__PROBLEM__: In the listing, determine how many lines contain "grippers". The reply is that number alone.

__RAW DATA__:
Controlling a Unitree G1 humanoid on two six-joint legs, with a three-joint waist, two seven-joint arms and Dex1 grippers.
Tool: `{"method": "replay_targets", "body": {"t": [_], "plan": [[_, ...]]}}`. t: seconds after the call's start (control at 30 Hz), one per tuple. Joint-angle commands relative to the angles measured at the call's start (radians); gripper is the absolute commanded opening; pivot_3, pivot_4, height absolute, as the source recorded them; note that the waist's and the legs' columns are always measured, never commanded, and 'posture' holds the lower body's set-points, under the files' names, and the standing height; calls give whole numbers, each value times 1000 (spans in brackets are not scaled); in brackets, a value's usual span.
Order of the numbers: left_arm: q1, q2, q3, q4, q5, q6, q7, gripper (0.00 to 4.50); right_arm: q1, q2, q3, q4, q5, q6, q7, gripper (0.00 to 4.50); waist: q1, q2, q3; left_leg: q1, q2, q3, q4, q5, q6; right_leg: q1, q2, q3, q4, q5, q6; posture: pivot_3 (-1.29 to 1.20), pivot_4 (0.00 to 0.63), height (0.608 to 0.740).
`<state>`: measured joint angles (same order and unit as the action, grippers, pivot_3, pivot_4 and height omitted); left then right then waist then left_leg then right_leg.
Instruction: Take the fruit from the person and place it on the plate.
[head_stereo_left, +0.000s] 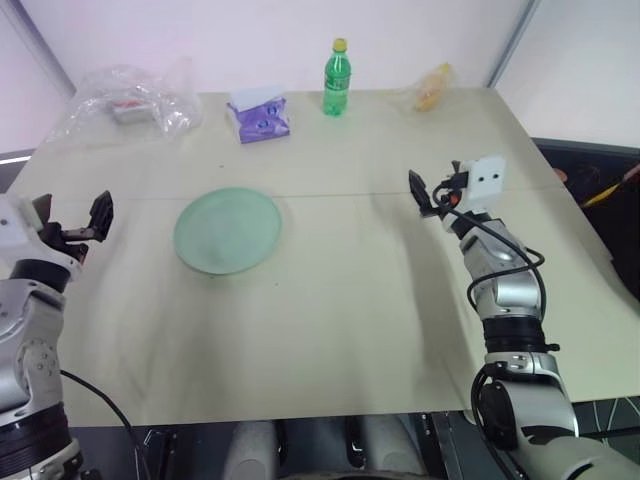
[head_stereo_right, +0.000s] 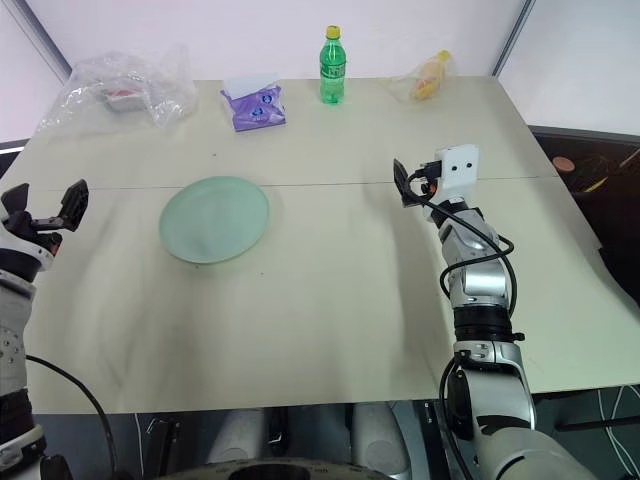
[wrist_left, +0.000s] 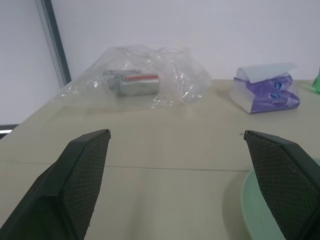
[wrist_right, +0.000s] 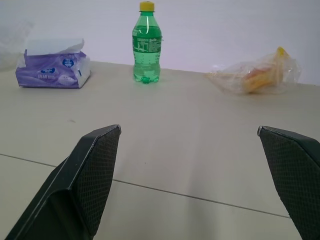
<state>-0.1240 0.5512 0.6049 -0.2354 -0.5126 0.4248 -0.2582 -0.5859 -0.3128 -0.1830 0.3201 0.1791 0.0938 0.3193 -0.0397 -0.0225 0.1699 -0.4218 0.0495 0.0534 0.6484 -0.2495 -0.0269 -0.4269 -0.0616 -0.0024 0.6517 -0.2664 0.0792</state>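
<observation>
The fruit and the person are out of view. The pale green plate (head_stereo_left: 228, 230) lies flat and bare on the beige table, left of centre. My left gripper (head_stereo_left: 72, 212) hovers above the table to the left of the plate. It is open, and its fingers (wrist_left: 85, 175) stand wide apart with nothing between them. The plate's rim (wrist_left: 250, 200) shows beside one finger in the left wrist view. My right gripper (head_stereo_left: 432, 190) is raised over the table to the right of the plate. It is open and empty too, with its fingers (wrist_right: 95, 175) spread.
Along the far edge of the table (head_stereo_left: 350, 320) stand a green bottle (head_stereo_left: 337, 78), a purple tissue pack (head_stereo_left: 260, 115), a crumpled clear bag with a grey item (head_stereo_left: 125, 100) and a clear bag with something yellowish (head_stereo_left: 432, 90). A seam crosses the tabletop.
</observation>
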Motion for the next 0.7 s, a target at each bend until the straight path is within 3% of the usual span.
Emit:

__ANSWER__: 2